Checking the levee both before and after the mowing, I have been struck this year by how many of the water fowl continue to hang around.  They may have no choice, other territories being taken.  Not only before, but almost immediately after the mowing I  have seen a GREAT BLUE HERON, a SNOWY EGRET, a BLACK CROWNED NIGHT HERON, a GREEN HERON,  COMMON MERGANSERS,  PIED BILLED GREBES, and a BELTED KINGFISHER.  I also saw  three  first-of-season AMERICAN COOTS under the Water St. Bridge, waterfowl who   who are ubiquitous  during the winter months but breed elsewhere in the area during the summer.  Great Blue Heron, foraging in freshly mown levee floor, September 14, 2019, Photo by B. RiverwomanThis Great Blue Heron, particularly unflappable,  was calmly foraging in the disturbed soil while the chainsaws whined loudly from the other side of the river.

 

I haven’t really come to any hard and fast conclusions about the long term effects on the songbirds, who depend on the willows and other riparian trees for cover, food and rest.  (At least we haven’t had to worry about late nesters this year since the mowing started more than a month later than usual.)  I went out three times the week before the cutting (Sept. 1,2,8) and found 22, 19 and 19 species, respectively,  on the pre-cutting days.  On my first trip out after the cutting I saw a total of 15 species, including songbirds.  I saw some Wilson’s Warblers before the mowing and a pair of chasing YELLOW WARBLERS after the mowing.  Both of these species could be migrants or year-round residents. The CALIFORNIA TOWHEES, like the Great Blue Herons, appreciate the disturbed soil so are doing fine.  And of course the BLACK PHOEBE keeps on singing and chasing airborne insects through it all.  I haven’t seen any SONG SPARROWS this week but there weren’t that many in the week before the mowing.  Best of all was my first-of-season sighting of two WHITE-CROWNED SPARROWS on September 14th,

FOS White-crowned Sparrow, September 14, 2019, riverine reach, photo by B. Riverwoman

one an adult and one a first winter, busily exploring the east bank after their long flight south from Alaska.  Readers can go to eBird and study my five pre- and post-cutting lists for other conclusions.

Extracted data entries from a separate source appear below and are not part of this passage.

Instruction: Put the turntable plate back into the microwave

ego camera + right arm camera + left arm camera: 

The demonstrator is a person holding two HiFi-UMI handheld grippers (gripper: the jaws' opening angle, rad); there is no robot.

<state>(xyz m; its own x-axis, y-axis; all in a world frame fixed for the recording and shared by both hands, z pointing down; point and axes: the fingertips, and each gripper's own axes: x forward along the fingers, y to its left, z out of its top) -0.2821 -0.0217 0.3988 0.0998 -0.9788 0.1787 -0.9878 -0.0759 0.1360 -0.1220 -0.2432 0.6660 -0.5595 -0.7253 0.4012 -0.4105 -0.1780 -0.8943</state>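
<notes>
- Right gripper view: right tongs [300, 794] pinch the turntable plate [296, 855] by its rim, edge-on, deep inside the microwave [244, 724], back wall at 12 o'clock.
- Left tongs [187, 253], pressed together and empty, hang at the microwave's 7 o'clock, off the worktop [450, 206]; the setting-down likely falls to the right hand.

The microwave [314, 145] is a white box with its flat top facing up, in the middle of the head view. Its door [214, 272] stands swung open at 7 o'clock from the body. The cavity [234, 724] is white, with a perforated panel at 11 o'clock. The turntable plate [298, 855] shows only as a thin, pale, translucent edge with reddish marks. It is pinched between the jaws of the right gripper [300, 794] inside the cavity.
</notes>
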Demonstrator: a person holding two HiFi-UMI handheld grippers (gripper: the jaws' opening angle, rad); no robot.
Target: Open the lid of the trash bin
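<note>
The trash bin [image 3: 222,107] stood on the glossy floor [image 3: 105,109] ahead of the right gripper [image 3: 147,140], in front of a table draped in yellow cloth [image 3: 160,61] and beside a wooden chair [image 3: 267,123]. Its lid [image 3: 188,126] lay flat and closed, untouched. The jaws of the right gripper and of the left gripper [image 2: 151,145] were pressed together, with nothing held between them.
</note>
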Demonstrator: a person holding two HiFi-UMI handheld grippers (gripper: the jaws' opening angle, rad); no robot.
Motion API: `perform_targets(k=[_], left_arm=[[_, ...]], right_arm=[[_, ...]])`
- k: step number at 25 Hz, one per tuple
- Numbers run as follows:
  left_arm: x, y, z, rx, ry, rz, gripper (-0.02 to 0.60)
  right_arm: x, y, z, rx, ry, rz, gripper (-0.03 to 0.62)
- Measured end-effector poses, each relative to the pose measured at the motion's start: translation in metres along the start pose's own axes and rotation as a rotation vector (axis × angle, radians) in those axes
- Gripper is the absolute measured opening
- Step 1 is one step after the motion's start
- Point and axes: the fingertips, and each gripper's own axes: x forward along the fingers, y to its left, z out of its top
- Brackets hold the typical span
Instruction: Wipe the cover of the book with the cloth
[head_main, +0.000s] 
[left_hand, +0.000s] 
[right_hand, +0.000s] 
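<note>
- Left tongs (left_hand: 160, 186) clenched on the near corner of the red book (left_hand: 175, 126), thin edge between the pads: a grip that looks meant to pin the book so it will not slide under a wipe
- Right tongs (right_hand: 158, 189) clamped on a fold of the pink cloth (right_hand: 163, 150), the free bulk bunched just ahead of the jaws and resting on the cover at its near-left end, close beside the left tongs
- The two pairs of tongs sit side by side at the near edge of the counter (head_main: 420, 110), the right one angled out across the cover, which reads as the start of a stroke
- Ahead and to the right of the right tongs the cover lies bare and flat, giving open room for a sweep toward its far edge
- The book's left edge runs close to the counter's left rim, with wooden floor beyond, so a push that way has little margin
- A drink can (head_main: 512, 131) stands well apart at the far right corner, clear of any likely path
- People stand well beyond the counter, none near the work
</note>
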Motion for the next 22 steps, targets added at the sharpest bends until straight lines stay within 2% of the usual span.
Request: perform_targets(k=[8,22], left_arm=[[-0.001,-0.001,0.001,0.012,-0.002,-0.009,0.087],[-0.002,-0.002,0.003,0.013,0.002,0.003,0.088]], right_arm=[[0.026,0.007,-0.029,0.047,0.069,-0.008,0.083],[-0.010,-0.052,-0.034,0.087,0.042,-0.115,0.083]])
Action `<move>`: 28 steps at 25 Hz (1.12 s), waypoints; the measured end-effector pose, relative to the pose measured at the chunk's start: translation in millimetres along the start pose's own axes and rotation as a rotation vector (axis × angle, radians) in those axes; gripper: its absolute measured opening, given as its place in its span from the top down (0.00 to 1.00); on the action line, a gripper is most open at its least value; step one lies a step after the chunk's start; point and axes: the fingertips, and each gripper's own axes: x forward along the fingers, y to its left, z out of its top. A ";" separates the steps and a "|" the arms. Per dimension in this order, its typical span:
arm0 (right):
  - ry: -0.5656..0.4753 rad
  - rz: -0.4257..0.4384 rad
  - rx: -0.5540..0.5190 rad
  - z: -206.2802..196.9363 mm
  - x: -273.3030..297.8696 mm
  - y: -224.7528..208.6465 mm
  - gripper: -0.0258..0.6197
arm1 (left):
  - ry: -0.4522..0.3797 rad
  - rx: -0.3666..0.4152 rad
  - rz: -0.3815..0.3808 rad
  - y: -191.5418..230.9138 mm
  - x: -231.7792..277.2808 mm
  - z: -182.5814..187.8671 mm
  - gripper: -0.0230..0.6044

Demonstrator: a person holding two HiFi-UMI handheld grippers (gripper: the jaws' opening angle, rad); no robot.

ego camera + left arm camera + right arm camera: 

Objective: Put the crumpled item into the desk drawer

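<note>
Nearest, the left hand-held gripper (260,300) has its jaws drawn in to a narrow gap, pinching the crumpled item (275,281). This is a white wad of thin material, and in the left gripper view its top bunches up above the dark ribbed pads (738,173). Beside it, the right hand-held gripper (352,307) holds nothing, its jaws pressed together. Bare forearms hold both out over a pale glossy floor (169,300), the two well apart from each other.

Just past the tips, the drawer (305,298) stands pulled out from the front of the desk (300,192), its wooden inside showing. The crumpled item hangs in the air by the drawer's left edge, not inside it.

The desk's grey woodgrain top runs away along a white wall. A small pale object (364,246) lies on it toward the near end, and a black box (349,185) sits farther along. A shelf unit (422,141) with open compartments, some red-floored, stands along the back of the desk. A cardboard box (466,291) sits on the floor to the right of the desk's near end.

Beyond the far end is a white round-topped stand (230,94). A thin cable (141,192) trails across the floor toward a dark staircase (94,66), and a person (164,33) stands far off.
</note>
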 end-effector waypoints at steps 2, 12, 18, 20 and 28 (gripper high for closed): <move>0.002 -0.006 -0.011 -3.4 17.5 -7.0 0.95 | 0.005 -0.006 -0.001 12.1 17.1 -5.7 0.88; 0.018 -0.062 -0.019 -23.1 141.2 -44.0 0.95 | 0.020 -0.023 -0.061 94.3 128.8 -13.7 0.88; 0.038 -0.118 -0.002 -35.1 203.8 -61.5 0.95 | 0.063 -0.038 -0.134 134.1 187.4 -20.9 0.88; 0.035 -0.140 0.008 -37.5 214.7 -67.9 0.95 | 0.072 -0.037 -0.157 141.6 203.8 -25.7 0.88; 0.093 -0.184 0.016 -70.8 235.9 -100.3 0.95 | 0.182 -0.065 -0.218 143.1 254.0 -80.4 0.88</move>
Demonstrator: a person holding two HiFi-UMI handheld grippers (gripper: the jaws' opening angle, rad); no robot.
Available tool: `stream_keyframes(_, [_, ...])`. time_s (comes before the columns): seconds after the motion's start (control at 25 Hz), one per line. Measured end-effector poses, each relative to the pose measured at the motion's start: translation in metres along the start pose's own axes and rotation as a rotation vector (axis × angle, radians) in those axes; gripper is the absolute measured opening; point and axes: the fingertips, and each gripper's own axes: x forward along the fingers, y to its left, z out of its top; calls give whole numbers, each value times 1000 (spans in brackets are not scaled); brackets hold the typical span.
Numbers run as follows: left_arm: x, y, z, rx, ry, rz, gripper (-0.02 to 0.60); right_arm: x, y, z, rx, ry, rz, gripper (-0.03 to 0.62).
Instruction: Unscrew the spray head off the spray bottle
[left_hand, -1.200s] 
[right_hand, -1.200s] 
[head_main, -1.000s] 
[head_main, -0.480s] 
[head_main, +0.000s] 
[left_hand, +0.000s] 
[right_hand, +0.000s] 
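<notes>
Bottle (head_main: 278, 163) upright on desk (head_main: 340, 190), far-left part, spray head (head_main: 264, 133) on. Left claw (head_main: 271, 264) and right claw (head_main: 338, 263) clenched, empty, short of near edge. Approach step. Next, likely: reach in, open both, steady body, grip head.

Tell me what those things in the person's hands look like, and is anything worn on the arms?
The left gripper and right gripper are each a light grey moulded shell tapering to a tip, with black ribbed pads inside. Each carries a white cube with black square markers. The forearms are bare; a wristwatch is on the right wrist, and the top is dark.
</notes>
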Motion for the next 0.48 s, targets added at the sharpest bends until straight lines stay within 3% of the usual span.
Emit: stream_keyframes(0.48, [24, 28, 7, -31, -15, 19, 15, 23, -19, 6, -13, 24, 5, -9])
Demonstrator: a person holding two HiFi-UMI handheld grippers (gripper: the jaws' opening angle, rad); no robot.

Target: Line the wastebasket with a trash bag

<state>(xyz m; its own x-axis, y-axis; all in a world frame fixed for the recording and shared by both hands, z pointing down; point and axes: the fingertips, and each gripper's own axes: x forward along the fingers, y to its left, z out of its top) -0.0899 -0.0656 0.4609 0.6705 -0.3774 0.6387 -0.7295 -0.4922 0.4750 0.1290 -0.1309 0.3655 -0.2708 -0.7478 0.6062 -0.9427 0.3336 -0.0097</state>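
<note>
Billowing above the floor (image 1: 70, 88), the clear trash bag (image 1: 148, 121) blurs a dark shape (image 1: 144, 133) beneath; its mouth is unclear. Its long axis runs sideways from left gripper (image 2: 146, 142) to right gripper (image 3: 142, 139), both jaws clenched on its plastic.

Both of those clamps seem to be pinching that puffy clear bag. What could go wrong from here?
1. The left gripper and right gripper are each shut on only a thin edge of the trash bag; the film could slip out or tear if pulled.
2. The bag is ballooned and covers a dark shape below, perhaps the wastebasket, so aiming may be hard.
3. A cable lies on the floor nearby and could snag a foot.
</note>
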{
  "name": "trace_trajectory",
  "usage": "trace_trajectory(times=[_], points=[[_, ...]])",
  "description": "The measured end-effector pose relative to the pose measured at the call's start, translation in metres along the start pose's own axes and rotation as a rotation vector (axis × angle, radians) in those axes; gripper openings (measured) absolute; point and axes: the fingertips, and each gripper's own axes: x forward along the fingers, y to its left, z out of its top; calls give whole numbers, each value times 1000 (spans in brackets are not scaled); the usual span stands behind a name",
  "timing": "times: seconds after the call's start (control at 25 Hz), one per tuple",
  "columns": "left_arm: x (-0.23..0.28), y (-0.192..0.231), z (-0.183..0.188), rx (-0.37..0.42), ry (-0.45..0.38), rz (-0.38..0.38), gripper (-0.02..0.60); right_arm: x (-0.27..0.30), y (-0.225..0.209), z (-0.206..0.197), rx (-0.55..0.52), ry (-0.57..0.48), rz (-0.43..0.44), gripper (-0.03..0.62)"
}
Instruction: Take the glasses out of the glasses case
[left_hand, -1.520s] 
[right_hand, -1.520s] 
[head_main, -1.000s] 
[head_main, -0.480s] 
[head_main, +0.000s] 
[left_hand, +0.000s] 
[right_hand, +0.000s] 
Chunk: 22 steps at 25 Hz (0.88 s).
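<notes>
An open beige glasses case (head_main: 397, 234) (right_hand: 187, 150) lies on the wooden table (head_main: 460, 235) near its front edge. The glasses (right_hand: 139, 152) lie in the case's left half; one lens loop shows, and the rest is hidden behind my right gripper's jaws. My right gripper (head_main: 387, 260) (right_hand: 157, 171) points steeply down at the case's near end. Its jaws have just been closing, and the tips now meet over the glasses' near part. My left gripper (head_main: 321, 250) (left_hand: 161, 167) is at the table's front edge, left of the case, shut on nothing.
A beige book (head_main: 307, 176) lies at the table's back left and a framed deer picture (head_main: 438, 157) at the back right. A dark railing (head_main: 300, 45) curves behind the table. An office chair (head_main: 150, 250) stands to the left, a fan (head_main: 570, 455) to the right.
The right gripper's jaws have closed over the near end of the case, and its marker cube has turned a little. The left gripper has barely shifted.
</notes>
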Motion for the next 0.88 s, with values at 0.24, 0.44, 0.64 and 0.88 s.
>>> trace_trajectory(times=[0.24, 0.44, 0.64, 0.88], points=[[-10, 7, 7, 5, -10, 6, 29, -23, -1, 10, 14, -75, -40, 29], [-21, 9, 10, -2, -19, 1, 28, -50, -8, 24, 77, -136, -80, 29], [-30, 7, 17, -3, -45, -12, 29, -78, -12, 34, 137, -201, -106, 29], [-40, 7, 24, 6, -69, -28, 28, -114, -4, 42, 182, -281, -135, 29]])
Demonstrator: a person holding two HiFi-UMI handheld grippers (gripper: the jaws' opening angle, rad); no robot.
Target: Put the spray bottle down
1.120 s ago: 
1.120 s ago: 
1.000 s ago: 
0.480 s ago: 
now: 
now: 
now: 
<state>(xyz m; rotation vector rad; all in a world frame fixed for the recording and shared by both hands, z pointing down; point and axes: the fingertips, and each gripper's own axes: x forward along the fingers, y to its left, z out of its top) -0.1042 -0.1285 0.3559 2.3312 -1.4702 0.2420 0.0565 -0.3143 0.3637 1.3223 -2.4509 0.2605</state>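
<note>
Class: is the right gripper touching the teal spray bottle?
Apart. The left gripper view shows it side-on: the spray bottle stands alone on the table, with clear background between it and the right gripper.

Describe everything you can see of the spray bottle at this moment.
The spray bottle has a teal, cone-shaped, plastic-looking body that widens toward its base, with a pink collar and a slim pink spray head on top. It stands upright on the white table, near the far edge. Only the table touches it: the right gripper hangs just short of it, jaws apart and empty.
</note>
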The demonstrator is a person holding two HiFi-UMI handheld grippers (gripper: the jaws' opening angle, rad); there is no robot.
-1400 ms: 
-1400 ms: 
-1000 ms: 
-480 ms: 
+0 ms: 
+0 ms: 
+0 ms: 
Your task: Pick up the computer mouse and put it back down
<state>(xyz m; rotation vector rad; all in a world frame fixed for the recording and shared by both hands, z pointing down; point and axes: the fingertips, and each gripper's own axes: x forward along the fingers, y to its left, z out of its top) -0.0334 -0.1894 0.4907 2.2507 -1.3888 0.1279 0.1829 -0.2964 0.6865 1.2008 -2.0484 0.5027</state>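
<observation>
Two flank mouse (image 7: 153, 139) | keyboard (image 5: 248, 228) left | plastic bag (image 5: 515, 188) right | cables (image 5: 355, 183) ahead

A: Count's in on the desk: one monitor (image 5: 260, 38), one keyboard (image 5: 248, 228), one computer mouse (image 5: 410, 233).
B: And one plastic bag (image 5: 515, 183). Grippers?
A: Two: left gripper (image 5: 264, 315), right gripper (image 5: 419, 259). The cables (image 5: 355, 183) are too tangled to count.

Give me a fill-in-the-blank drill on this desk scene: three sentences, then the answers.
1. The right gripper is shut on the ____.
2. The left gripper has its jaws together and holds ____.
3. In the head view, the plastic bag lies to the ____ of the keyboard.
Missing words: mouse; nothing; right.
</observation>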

My neighbor, Bob, who has lived at El Rio for three decades, told me he saw a beautiful juvenile Pacific Gopher Snake last week, the first one he said he has seen for years.  Mostly we see garter snakes here, but rarely.  Was the gopher snake a refugee from the river cutting?  Or is new attention to river wildlife helping more creatures survive?

But, let’s face it, if we don’t slow down Climate Change, our small efforts are for naught!  So let’s devote next week, if we can, to addressing the big picture.

Warm greetings to the wild life and not-so-wild life, including humans.